His anger faded the first few steps out of her office. The stench of alien flowers that clung to him did not. Children sniffed about his legs when they caught whiff. He kept his hand- and his coins- in an iron grip, well above the little ones’ heads. It wasn’t that he distrusted them. There were simply darker and older figures behind curtains, capable of imprinting the worst on the innocent.

He shooed them away. There would be no tales of their forbearers or gaily sung songs today. Only wailing accompanied the somber shuffle of those affected by the accident. The market district was infamous for the racket of merchants screaming for customers to buy their wares. The din had mostly died when he arrived. Now only one person dared to break the deathly quiet.

There were many ways to describe what had happened to that man. ‘Swam in the maria’. ‘Met with the moon rabbit’. Divers preferred the term ‘lunatic’. “It is coming down upon us!” the man yelled at a merchant cowering behind a chewed-up rag. Hysteria practically oozed from his twitching, bloodshot eyes as they landed on the only visitor bold enough to stand. “Six were taken already and they have signaled its descent. Flee and abandon everything or suffer a putrid death. Or…”

Taehyung simply waited as the madman sprinted toward him. Pain shot up his knuckles and kicked back into his arm, but his fist landed squarely on the lunatic’s jaw. The nuisance landed on the floor in a crumpled heap, twitching like a dying fly. The merchants nearby let out a collective sigh. No doubt they’d thank him by shoving their shoddy wares into his face at ‘only’ half price. The only discount he was interested in came from one booth alone.

To her credit the buxom shopkeeper was the least shaken, turning back to her stoves and lighting them anew. By the time he tapped his fingers on the rickety counter, she dropped freshly fried yaki mandu onto a plate nearby. Her flour caked hands rubbed on her apron, barely making a difference. “What can I do you for? Naengmyeon? Jjinmandu? _Yaki mandu?_ ”

“Don’t get ahead of yourself-” The traitorous core he called a stomach called his bluff immediately with a loud growl. “Six, please.”

Home, no matter how run down, was home. Its soft yellow light and slightly musty smell enveloped him from the second he stepped inside. It was one of two reminders that the Moon wasn’t just a hellhole he was unfortunate enough to be born in. The other stared at him from the doorway, devoid of a shirt and rubbing sleepy eyes.

Yoongi still had the marks from the last dive, mottled red and purple trails over milky white skin.

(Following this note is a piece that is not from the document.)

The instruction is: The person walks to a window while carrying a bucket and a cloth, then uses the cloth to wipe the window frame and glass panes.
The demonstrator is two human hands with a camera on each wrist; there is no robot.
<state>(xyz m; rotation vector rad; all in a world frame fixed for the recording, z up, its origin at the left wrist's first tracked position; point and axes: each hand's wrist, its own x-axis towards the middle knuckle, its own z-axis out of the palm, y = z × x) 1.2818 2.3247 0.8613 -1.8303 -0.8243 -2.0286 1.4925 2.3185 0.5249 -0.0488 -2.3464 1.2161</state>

The tighter funds became, the darker those ugly marks got. Yoongi was always the older one, the tougher one, the one who frowned so that the younger could smile. The first time Yoongi collapsed, Taehyung had to stop smiling and grow up.

“I should’ve bought ice,” He said, pushing the plastic container into Yoongi’s hands.

“Waste of money,” Yoongi popped open the lid before adding, “Unless you wanted to use it on yourself.”

Taehyung sputtered when greasy pastry jabbed at his lips. He tried to push the food back toward Yoongi. He didn’t get anywhere close and more than half of the dumpling sat squarely in his mouth. Oh well, he knew when to surrender. Crackling filled his ears as he bit down, but it was the taste that overshadowed every other sense.

Vegetables and meat. Not the half-dying sprouts smuggled in cheaply or the faux meat stuffed into every undercooked pie he’s had the displeasure of eating. Real produce, sourced from the agricultural sector miles away. Yoongi’s gummy smile greeted him when his sight returned.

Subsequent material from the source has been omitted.